The Metropolitan radial line started off with Toronto gauge in 1885, but switched to standard gauge after the Metropolitan Street Railway Company received provincial permission in 1895 to use any gauge it pleased. Standard gauge allowed the Metropolitan to exchange freight cars with steam railways. When the TTC took over the line in 1927, it converted the line to Toronto gauge but built a short section of four-rail, dual-gauge track in Aurora to deliver freight cars to a factory there.

The Mimico radial line used Toronto gauge until 1922 when the Hydro-Electric Railways converted the line to standard gauge. When the TTC took over the line in 1927, it converted the line back to Toronto gauge.

The Scarboro radial line used only Toronto gauge throughout its years of operations.

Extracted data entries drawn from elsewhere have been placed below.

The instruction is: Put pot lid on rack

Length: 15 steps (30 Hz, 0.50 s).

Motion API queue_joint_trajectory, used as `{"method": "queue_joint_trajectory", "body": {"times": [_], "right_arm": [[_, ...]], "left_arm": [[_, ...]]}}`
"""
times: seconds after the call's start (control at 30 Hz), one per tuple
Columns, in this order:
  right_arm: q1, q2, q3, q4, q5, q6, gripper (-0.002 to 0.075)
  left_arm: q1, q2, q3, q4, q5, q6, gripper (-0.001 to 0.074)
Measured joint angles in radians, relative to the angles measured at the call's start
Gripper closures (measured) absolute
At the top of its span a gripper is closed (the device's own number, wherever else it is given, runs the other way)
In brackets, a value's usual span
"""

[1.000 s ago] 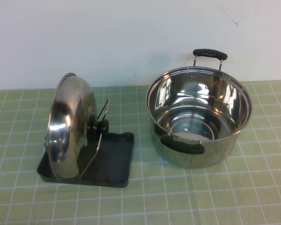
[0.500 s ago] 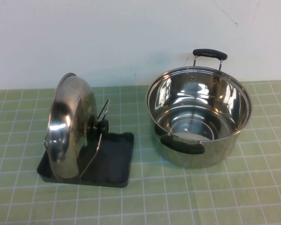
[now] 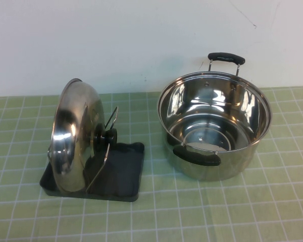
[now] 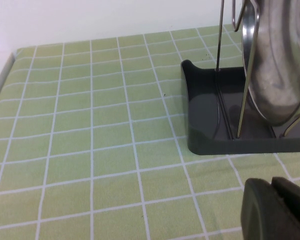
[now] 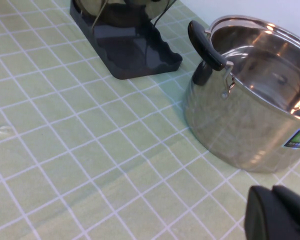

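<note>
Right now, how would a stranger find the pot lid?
On the green checked cloth, left of the big steel pot, sits a black rack. The pot lid stands upright between its wire prongs: shiny dome, black knob.

A staged kitchen tabletop: a green checked cloth (image 3: 202, 212) (white grid lines) against a plain white wall (image 3: 116, 40), bearing a steel pot (image 3: 214, 126) and a lid rack (image 3: 123, 171).
</note>
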Motion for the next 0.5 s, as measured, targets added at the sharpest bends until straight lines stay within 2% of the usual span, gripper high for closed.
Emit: {"method": "queue_joint_trajectory", "body": {"times": [0.3,0.4,0.5], "right_arm": [[-0.011,0.000,0.029,0.004,-0.026,0.000,0.0727],[-0.078,0.000,0.070,0.027,-0.083,0.000,0.0727],[-0.224,-0.002,0.133,0.073,-0.130,0.000,0.0727]], "left_arm": [[0.000,0.000,0.000,0.000,0.000,0.000,0.0737],[0.000,0.000,0.000,0.000,0.000,0.000,0.0737],[0.000,0.000,0.000,0.000,0.000,0.000,0.0737]]}}
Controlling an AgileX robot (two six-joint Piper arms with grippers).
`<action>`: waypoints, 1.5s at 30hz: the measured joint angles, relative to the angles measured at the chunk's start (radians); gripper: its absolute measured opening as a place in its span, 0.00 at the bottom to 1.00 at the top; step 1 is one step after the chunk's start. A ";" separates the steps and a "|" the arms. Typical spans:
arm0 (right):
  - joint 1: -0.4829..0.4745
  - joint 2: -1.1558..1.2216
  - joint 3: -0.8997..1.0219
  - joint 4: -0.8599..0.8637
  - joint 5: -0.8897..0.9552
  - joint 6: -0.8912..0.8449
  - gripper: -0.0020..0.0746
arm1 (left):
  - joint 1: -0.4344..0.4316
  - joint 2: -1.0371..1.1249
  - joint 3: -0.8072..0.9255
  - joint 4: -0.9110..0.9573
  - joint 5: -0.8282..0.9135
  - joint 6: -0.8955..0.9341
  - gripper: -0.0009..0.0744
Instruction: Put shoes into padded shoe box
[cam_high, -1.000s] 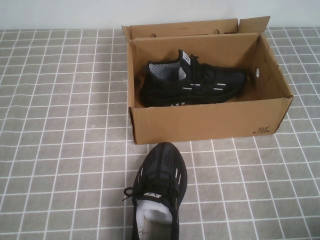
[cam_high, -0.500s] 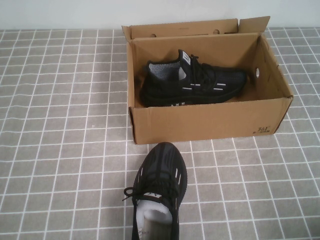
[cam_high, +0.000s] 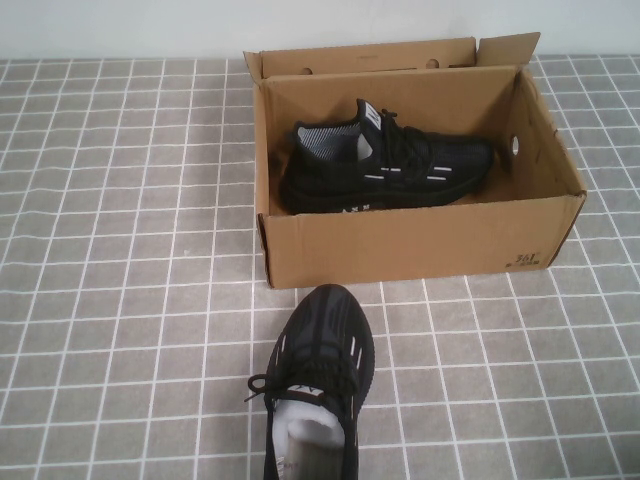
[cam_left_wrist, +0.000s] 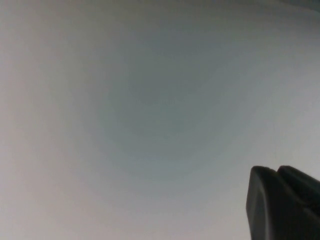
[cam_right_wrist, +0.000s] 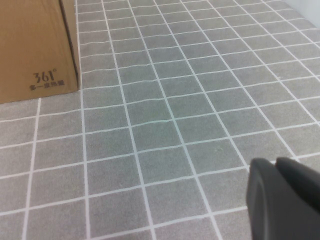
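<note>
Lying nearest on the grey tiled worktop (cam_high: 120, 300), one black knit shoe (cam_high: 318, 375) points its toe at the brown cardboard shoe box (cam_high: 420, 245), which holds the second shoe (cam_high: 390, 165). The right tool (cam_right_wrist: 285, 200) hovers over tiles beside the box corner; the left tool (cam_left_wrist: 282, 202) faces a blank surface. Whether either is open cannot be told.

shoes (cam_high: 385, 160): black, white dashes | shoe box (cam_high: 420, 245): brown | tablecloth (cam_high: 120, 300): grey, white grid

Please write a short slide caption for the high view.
One shoe lies inside the cardboard box; the other shoe waits on the tiled table; neither gripper is visible.
</note>
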 joint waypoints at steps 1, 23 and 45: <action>0.000 0.000 0.000 0.000 0.000 0.000 0.02 | 0.000 0.000 -0.030 0.000 0.046 0.000 0.01; 0.000 0.000 0.000 0.000 0.000 0.000 0.02 | 0.000 0.419 -0.367 0.008 0.945 0.058 0.01; 0.000 0.000 0.000 0.000 0.000 0.000 0.02 | -0.245 1.005 -0.646 -0.571 1.456 1.026 0.01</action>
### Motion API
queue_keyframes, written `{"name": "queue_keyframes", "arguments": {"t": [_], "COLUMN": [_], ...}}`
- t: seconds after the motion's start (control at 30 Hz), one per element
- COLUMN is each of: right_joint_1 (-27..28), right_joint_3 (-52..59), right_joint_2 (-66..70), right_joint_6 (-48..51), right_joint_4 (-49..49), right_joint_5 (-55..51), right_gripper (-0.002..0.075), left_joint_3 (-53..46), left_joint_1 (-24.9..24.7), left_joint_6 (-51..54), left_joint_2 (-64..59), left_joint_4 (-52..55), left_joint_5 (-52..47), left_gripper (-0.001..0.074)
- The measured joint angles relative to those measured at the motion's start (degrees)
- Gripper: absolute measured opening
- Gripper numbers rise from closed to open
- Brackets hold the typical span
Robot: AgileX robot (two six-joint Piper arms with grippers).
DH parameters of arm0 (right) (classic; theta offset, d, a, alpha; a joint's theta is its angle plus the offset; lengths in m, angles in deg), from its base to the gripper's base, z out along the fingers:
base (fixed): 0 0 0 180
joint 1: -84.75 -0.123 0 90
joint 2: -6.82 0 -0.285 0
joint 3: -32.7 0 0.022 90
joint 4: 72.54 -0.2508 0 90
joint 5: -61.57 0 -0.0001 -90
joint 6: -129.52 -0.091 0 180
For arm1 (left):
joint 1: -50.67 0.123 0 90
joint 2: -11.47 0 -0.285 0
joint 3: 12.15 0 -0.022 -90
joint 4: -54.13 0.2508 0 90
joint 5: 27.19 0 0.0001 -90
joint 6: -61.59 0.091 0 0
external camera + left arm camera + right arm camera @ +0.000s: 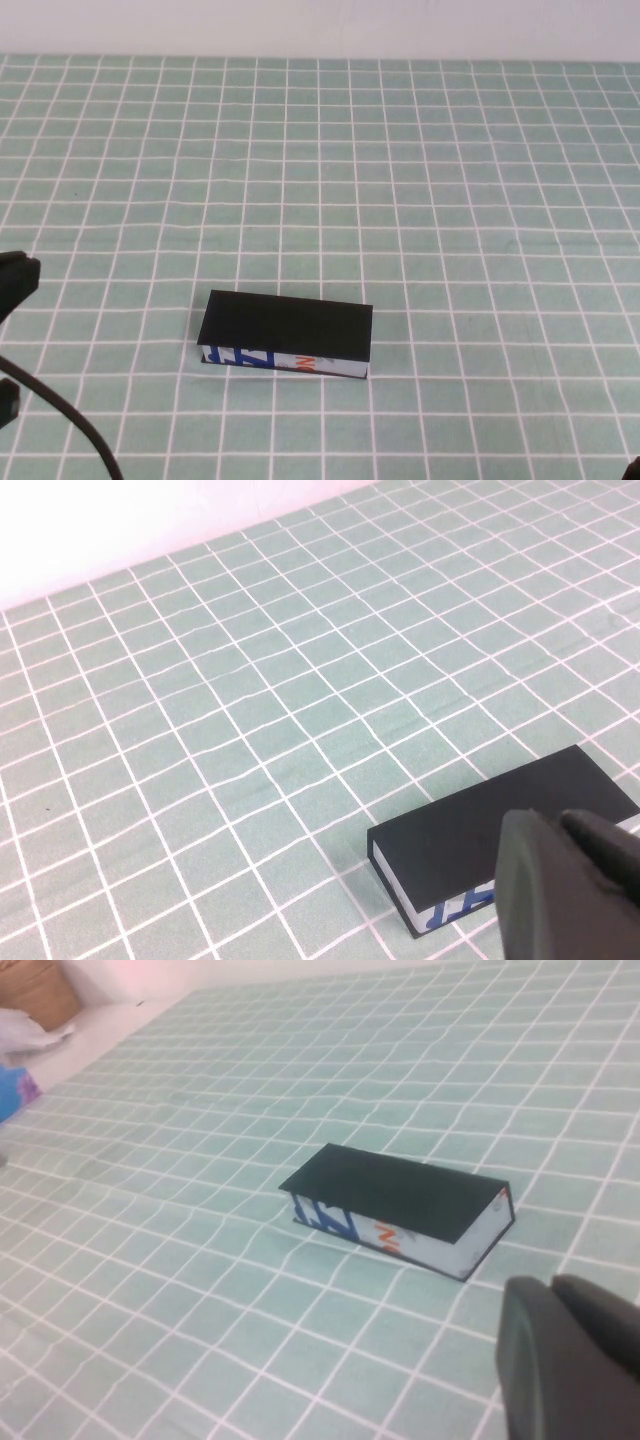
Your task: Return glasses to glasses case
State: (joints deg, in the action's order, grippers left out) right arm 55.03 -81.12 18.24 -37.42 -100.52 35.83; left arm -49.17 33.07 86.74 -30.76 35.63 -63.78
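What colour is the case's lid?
Plain black on the glasses case, clearest in the right wrist view.

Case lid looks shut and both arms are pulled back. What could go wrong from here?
1. The glasses case lies closed and no glasses show in any view, so whether they are inside cannot be checked.
2. The left pincer hangs close beside the case; a careless move might nudge it.
3. The right pincer, shut, sits apart, little risk.

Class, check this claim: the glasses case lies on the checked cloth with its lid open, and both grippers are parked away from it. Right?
Not quite. The high view shows the glasses case with its lid shut flat, not open. The left gripper and right gripper are indeed apart from it.
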Motion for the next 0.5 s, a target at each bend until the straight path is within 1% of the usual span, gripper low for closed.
{"name": "queue_keyframes", "arguments": {"t": [0.23,0.4,0.5], "right_joint_1": [0.0,0.0,0.0], "right_joint_3": [0.0,0.0,0.0], "right_joint_2": [0.0,0.0,0.0], "right_joint_6": [-1.0,-3.8,-4.0], "right_joint_4": [-0.8,-1.1,-1.1], "right_joint_5": [-0.6,6.6,7.4], "right_gripper": [-0.0014,-0.0014,-0.0014], "left_joint_3": [0.0,0.0,0.0], "left_joint_1": [0.0,0.0,0.0], "left_joint_6": [0.0,-0.1,-0.1], "left_joint_2": [0.0,0.0,0.0], "left_joint_4": [0.0,0.0,0.0], "left_joint_5": [0.0,-0.1,-0.1], "left_gripper": [-0.0002,-0.0002,-0.0002]}}
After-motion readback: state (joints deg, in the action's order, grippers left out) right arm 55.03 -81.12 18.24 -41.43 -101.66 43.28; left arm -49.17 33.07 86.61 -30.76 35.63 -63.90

The Schomberg and Aurora line used only standard gauge throughout its years of operations.

==Electrical system==
The system initially used 550 volts DC and later 600v DC, allowing the system to run into Toronto (the Toronto network runs at 600v DC).

==Comments==

Unlike the city systems, the radial (interurban) operators used larger rail cars.

Radial routes ceased due to introduction of inter-urban buses and new highways that allowed for better access to many areas served by rail service.

Rail service returned to some of the communities served by the T&YRR by regional rail service of GO Transit in the 1970s.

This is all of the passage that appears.